Data resilience — survive single-node failure without data loss
ARM64 native — no emulation or unsupported architectures
Kubernetes-native — integrate with StorageClass, PVC, and dynamic provisioning
Operationally simple — manageable by one person without dedicated storage expertise
Reasonable overhead — can’t dedicate half the cluster’s resources to storage infrastructure

Decision

Deploy Longhorn (CNCF Sandbox project, now v1.10.1) as the cluster’s distributed block storage provider with 2x replication as the default StorageClass.

Rationale

ARM64 native support. Longhorn publishes multi-arch images and has tested ARM64 since v1.1. On the Orange Pi 5 cluster, Longhorn runs without modification or workarounds — engine, replica, and manager components all run natively on aarch64.
Built-in replication with tunable replica count. Setting numberOfReplicas: 2 means every volume is stored on 2 of the 4 nodes. This survives any single-node failure (hardware failure, kernel panic, power loss) while keeping storage overhead at 2x rather than 3x. For a 4-node cluster, 2x replication is the sweet spot — 3x would consume 75% of aggregate storage.
Web UI for management.

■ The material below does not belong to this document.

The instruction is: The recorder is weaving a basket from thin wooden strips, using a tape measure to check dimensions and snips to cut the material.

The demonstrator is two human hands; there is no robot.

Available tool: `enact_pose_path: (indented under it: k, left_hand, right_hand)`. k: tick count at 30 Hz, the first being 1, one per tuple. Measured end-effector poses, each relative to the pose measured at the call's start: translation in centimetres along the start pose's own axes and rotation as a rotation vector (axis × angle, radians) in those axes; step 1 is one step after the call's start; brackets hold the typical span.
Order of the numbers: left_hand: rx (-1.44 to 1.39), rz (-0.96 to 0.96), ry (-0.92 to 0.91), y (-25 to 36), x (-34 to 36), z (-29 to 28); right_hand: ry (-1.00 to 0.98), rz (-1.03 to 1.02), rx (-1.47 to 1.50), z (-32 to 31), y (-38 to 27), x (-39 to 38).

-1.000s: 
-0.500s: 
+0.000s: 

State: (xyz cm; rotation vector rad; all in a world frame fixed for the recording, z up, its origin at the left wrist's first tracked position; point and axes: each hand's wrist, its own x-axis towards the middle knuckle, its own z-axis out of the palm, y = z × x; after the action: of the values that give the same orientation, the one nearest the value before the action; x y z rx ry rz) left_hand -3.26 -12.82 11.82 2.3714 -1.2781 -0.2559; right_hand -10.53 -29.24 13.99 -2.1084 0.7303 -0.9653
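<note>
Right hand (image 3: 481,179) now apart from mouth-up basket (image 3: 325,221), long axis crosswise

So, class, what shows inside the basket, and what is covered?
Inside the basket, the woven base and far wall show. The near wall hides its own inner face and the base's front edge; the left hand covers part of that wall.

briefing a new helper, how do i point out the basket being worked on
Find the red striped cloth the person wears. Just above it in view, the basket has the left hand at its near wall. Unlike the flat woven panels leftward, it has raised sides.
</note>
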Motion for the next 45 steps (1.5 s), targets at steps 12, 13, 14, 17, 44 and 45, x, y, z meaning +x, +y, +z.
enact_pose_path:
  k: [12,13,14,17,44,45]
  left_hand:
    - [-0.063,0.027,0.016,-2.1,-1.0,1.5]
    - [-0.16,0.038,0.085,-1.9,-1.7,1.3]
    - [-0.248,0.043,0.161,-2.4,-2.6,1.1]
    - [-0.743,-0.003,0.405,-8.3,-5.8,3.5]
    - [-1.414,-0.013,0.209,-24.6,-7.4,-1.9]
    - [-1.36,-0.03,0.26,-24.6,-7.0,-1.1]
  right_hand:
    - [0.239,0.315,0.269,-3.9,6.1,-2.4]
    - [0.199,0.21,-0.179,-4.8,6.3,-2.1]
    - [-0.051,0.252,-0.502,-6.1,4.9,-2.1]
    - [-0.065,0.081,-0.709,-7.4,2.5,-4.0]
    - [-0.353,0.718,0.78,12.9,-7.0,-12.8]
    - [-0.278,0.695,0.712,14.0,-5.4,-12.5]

Longhorn ships with a dashboard that shows volume health, replica placement, node disk utilization, and backup status. For a single-operator homelab, this eliminates the need to memorize CLI commands for routine storage operations.
Kubernetes-native integration. Longhorn registers as a CSI driver and provides a StorageClass. Workloads request storage via standard PVCs — no special annotations or sidecar containers needed. Dynamic provisioning just works.
Handles node failures gracefully. When a node goes offline, Longhorn automatically rebuilds replicas on remaining healthy nodes (if configured). Volumes remain accessible from the surviving replica with no manual intervention.

Alternatives Considered

Alternative	Why Not
Rook-Ceph	The gold standard for distributed storage, but catastrophically heavy for SBCs. Ceph’s OSD, MON, and MGR daemons consume multiple GB of RAM each. On nodes with 16GB total and 4-8GB free, Ceph would starve workloads. Designed for 10+ node clusters with dedicated storage nodes.
OpenEBS	Promising architecture (especially Mayastor for NVMe-native), but ARM64 support was spotty at evaluation time. Community reports of build failures and missing multi-arch images made it a risk for a production homelab.
NFS (single server)	Simple and proven, but creates a single point of failure. If the NFS server node dies, every workload with a PV goes down. Defeats the purpose of a multi-node cluster. Also, NFS write performance over the network is measurably worse than local block storage.
local-path-provisioner	Rancher’s lightweight local storage provisioner. Zero overhead, fastest performance, but no replication. A node failure means data loss for any volume on that node. Acceptable for ephemeral or reconstructable data, but not for Home Assistant’s database or agent audit logs.

Consequences

Positive

Every PVC in the cluster is automatically replicated across 2 nodes — no per-workload storage decisions needed
Node maintenance (OS updates, hardware swaps) is non-disruptive: drain the node, volumes failover to the surviving replica
Longhorn UI provides at-a-glance storage health without CLI gymnastics
Security scanning infrastructure uses a 2Gi Longhorn PVC (secscan-results) that survives node failures, ensuring scan results are always available for the interpretation layer

Negative

2x storage overhead — a 10GB volume consumes 20GB of aggregate cluster storage. On nodes with limited NVMe capacity, this means careful capacity planning
Write latency — synchronous replication adds latency to every write. For most homelab workloads (config files, databases with modest write rates), this is imperceptible. For write-heavy workloads, it’s measurable but acceptable
Longhorn manager resource consumption — the manager, engine, and replica pods consume memory on every node. Tuning resource requests/limits was necessary to avoid memory pressure on the smaller nodes
Backup story requires additional configuration — Longhorn supports S3-compatible backup targets, but setting up off-cluster backups is a separate effort (not yet implemented)